Filter the records, keeping every line that has the string "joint".

Stored records:
Start of Block

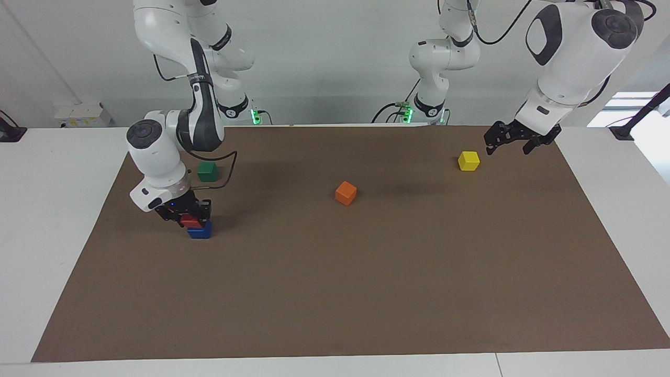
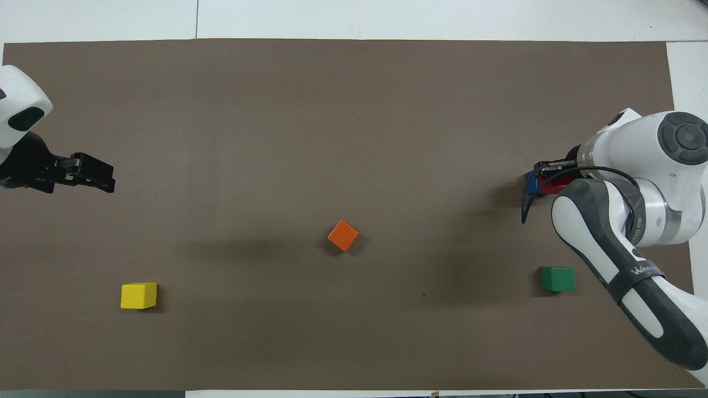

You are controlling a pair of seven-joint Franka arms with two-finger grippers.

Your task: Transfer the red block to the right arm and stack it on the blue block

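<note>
blue block [image 1: 200, 231] near the counter's [image 1: 335, 293] right-arm edge carries the red block [image 1: 191, 221], gripped by the right claw [image 1: 189, 214]; square it, then release gently. left claw [image 1: 515, 140], open, waits.

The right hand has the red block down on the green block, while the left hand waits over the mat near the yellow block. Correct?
Not quite: the facing view shows the right hand setting the red block on the blue block. The green block sits apart, nearer the robots.

The right gripper [image 1: 192, 215] is reaching steeply down near the right arm's end of the table, fingers clamping. The left gripper [image 1: 515, 139] is hanging raised at the left arm's end, fingers apart.
</note>
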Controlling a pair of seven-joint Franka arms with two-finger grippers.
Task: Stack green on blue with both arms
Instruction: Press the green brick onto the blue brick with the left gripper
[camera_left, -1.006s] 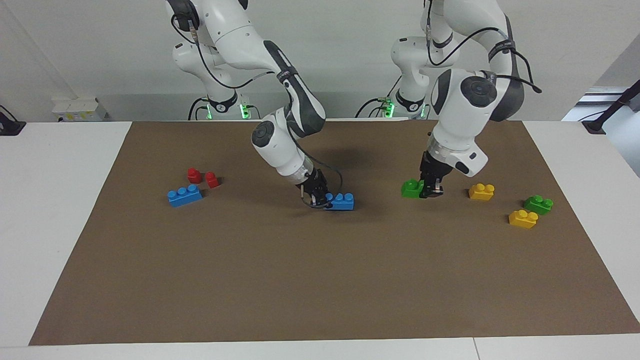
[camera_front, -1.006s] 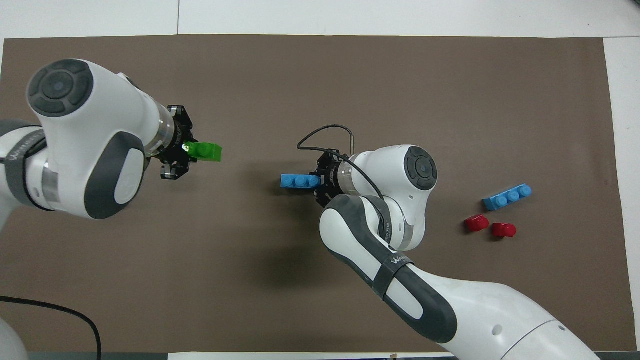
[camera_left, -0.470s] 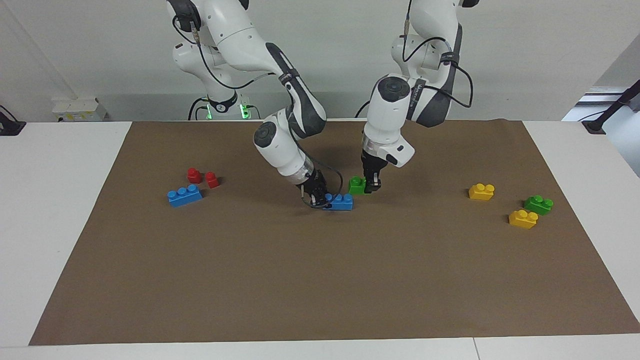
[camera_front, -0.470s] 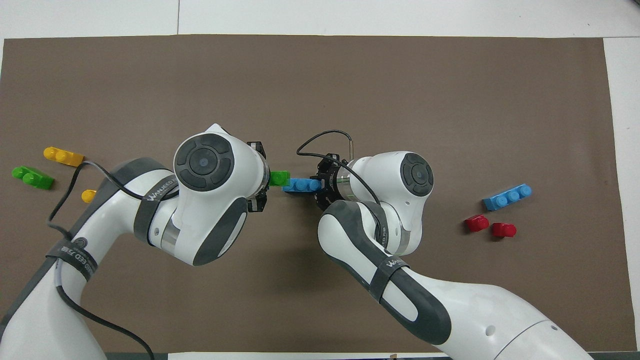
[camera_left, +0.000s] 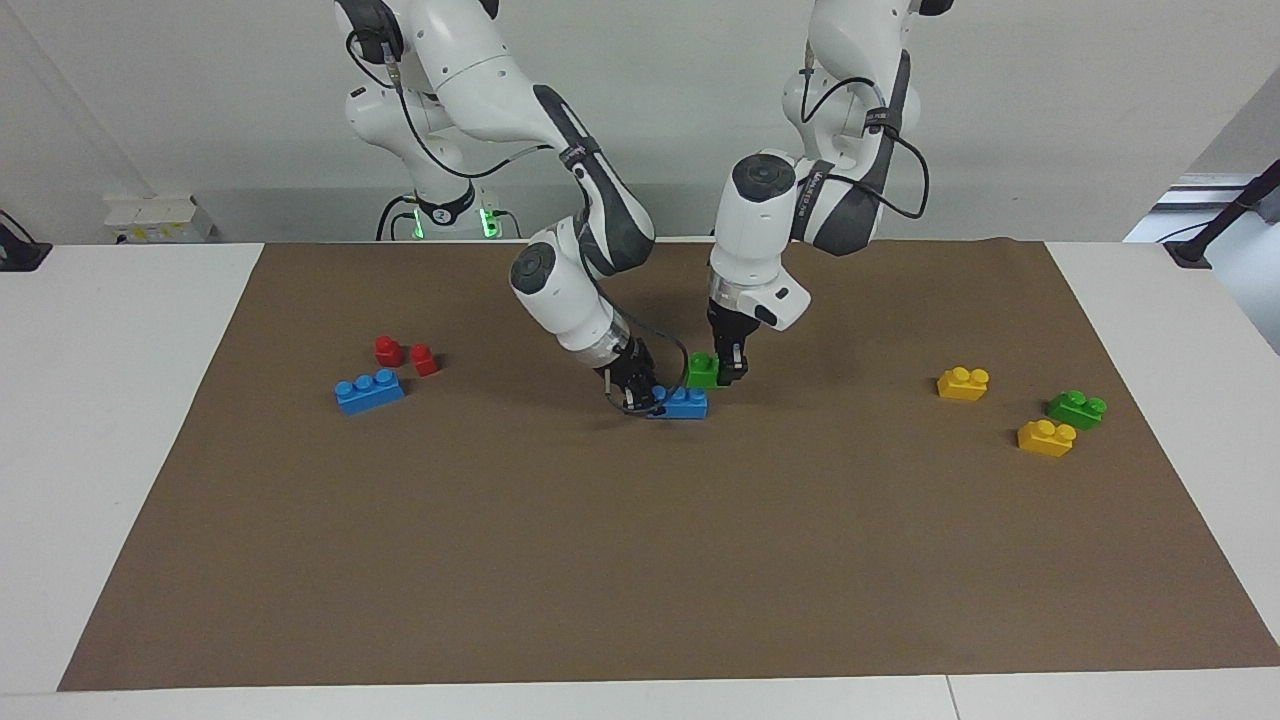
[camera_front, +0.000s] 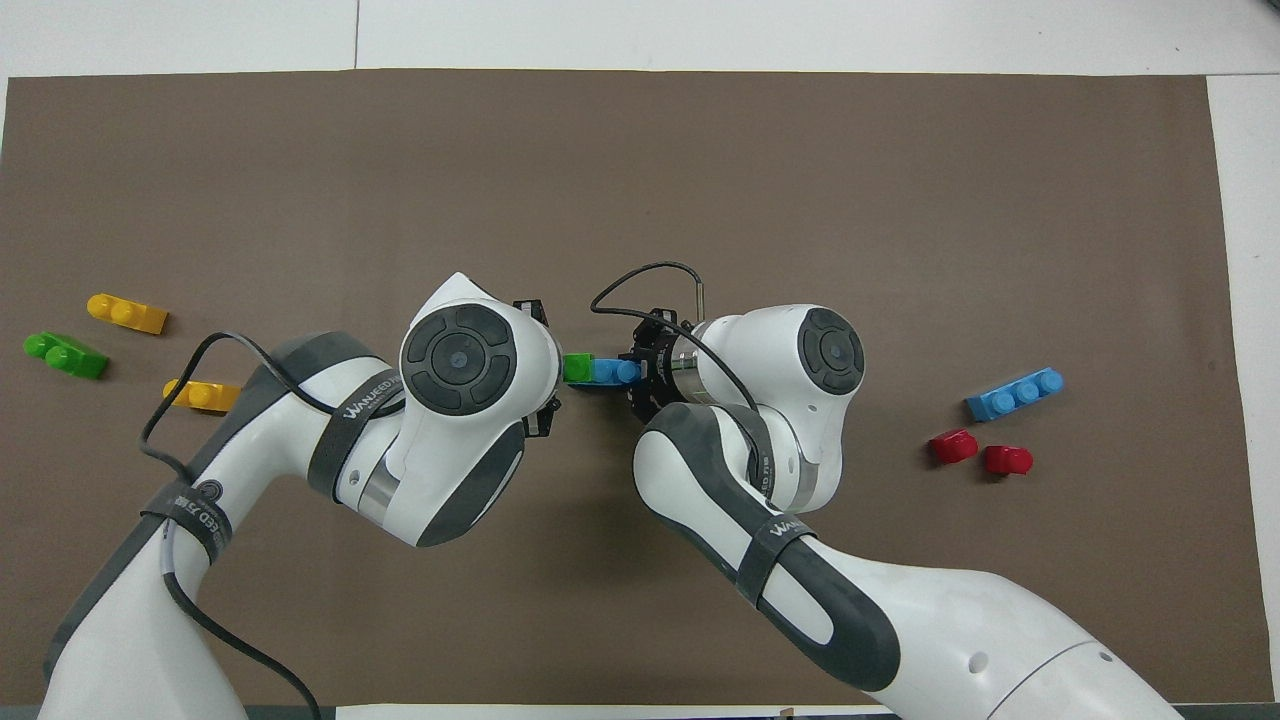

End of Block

- _Output of the task_
You are controlling a pair of seven-joint Franka arms with two-finger grippers.
Controlling a pair of seven-joint Franka arms with two-finger grippers.

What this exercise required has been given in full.